Yes! Grinding armor is not realistic at all in an RP sense. A smith isnt going to sit there and craft 20000000 Iron daggers to hone his craft to the ability to make daedric. You need to add something that is renewable and usable that would benefit the player to constantly make. Such as arrows. The Smithing perk tree is kind of set in a way to prevent quick boosting, but cause bootsing and grinding to be your only option to get at that sweet sweet dragon armor. Like in oblivions smith skill, you had to consistently repair your armor and it would level along with you. But now, you make a full set of Iron, and you arent even at steel yet. What are your options? Make 200 more sets seems viable. Then I can make steel! Yay. Time to repeat the steps on my way up to Dragon.

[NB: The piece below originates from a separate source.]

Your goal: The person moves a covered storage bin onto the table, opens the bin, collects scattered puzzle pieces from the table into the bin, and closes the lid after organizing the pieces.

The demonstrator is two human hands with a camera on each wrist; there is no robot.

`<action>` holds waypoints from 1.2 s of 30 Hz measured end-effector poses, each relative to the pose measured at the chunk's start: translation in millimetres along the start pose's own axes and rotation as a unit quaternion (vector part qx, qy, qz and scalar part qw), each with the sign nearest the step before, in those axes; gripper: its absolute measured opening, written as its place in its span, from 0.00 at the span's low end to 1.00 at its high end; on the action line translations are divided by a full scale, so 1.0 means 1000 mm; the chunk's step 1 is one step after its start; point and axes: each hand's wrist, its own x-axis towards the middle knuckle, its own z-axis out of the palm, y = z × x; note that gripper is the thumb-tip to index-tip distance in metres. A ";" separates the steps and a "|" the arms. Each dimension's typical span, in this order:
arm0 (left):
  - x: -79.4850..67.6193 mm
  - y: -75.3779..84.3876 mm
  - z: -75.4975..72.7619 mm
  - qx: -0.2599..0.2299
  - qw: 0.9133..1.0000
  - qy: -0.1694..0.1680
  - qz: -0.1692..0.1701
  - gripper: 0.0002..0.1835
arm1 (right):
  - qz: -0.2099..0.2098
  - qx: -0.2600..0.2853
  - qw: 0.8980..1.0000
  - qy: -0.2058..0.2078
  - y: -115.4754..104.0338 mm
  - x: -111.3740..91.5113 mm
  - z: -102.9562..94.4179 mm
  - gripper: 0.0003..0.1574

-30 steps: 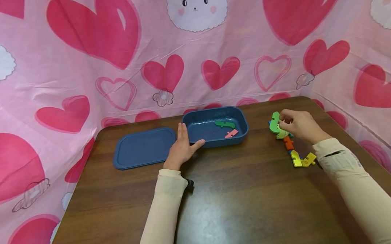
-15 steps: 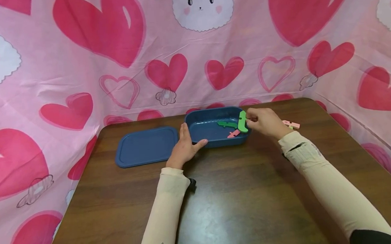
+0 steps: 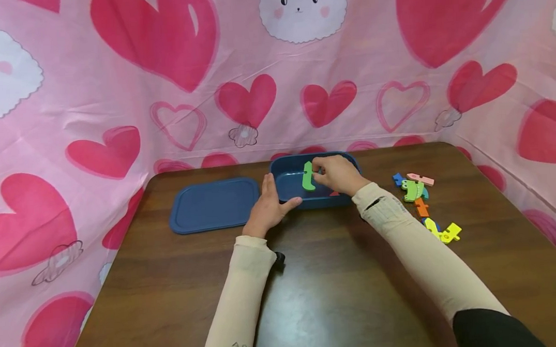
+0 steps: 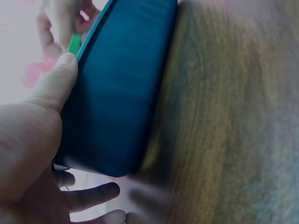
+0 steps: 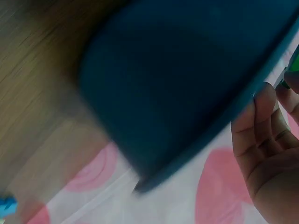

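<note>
Lid (image 3: 214,206) left of box (image 3: 326,203); toy pieces (image 3: 421,207) right; left grip (image 3: 268,209) spread against box, right grip (image 3: 338,173) pinching green piece (image 3: 307,177).

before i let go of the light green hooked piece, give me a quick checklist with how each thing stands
1. Light green, flat, hooked piece secure: ok, the right hand pinches it.
2. Piece over the dark blue, rounded, plastic-looking container: ok, it shows within the rim in the head view.
3. Piece touching the container's floor: cannot tell.
4. Left hand at the container: ok, straight fingers by its left end, thumb against its near side.
5. Flat, dark blue, round-cornered lid off: ok, it lies left of the container on the brown wood-grain table.
6. Clear view into the container's right end: not ok, the right hand hides much of it.
</note>
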 end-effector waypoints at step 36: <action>0.002 -0.002 -0.004 -0.011 1.000 -0.008 0.004 0.61 | 0.011 0.016 0.988 -0.154 -0.033 0.049 0.059 0.03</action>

A better way of implementing the Smithing aspect would have been to mix the schematics in Fallout and with Enchanting from Skyrim. Find a weapon/armor? Deconstruct it to learn how to make it. They could also make it so you could either buy lessons about how to make a various type of weapon or armor from a smith (who would have knowledge reflecting his skill/knowhow i.e the smith in Riverwood only knows how to smith steel), though this would be expensive. You could also do it where if you do a quest for a smith, they'd teach you something as a reward or pay you if you'd rather have money.
With this being how you learned things, smithing would just effect how powerful your weapons were, and the perks could be more about customizing your weapons (ie building a sword that looks like a Dwarven sword out of ebony instead).
We had an alternate perk tree drawn up a while ago, but that got buried somewhere.